Marigold stopped talking. ‘Excuse me?’

‘That’s the resolution I’m making. I, Hannah Cody, will be taking up the sport of campdrafting in the New Year.’ She was committed now.

Marigold gave her a hug. ‘Oh, I am pleased, pet. Kevvy’s going to be over the moon. What with me flat strap on my committees, he needs a little something more in his week, and helping you learn the ropes will tickle him pink.’

Wow. That was a lot of cliches. Maybe she wasn’t the only one who needed to soak up some prosecco with paella. But—

‘Wait. I thought you wanted me to join your Wednesday evening craft group?’

Marigold winked. ‘And have my merry crew contaminated with your double triple trebles? Oh, please, Hannah. What kind of a fool do you think I am?’

CHAPTER

2

The dumbest thing Tom Krauss had ever done was lie about why he’d returned to his boyhood home after his career in the Navy imploded. Five long months later he was still wallowing in the consequences.

He could have waffled on about his house in Kiama having a long-term tenant who wouldn’t shift (sort of true), or about secrecy (very true) or Royal Australian Navy ethics and the repercussions of breaching the Crimes Act of 1914 (punishably true), but that was the sort of boastful bullshit that made people more curious, not less.

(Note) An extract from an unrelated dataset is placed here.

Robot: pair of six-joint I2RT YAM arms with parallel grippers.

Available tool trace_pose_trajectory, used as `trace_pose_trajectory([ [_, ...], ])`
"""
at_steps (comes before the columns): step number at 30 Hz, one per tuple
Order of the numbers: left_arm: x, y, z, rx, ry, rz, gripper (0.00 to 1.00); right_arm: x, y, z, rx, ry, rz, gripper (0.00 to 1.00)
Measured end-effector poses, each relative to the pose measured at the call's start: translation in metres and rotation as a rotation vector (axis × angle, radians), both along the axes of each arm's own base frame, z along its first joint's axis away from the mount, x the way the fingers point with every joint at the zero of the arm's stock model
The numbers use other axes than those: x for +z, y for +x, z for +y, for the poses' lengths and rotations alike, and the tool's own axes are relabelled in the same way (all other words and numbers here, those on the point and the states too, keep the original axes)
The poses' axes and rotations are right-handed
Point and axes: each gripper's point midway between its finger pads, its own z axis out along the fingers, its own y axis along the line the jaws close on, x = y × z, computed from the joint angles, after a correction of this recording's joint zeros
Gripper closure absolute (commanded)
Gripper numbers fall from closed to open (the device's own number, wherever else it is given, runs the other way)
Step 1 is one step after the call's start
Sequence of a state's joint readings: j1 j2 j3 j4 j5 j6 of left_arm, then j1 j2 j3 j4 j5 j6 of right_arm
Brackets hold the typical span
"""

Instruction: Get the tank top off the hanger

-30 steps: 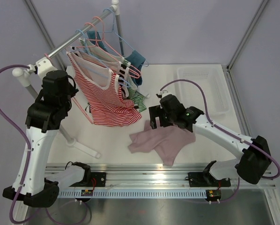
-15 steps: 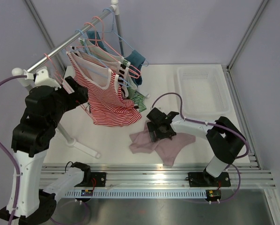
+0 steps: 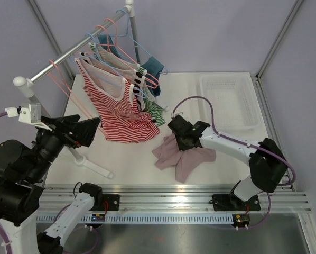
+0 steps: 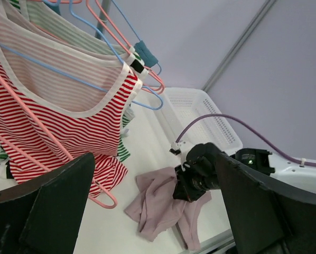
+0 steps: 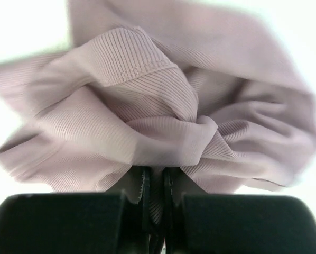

‘My dad’s crook and needs me,’ he’d told the woman at the butcher on Henry Street the first week he was back in town, ‘and I was between jobs, and Dad’s got some commercial property that needs sorting, like the pub and so on, so … yeah.’

Still bullshit, but the bitter kind rather than the boastful kind. Bruno Krauss would rather crawl over broken glass than admit he needed anyone. Especially his long-lost son. The only reason Tom knew his dad was crook was because Mrs LaBrooy, the Ironbark Station housekeeper and his unofficial second mother, had told him. He only knew about the Hanrahan Pub needing ‘sorting’ because he’d tried to book himself a room there and found himself listening to a disconnected phone message.

So he’d taken the road out of town that brought him to Ironbark Station.

Father–son relations in the Krauss household made the Cold War look like a teddy bears’ picnic; he’d half expected to be given the boot the moment he crossed the cattle grid. But he hadn’t been booted off, and the days and weeks and months had gone by, and he’d repeated the whole crook/between jobs shebang to old Kev Jones, and to Mrs Grundy, and to the new policewoman in town who’d pulled him over on the Alpine Way and given him a serve about the bald tyre on his four-wheel drive.

Nobody had questioned him; Bruno had multiple sclerosis, and agewaswearying him faster than most, and the pubwasempty of beer, so he’d stuck with it.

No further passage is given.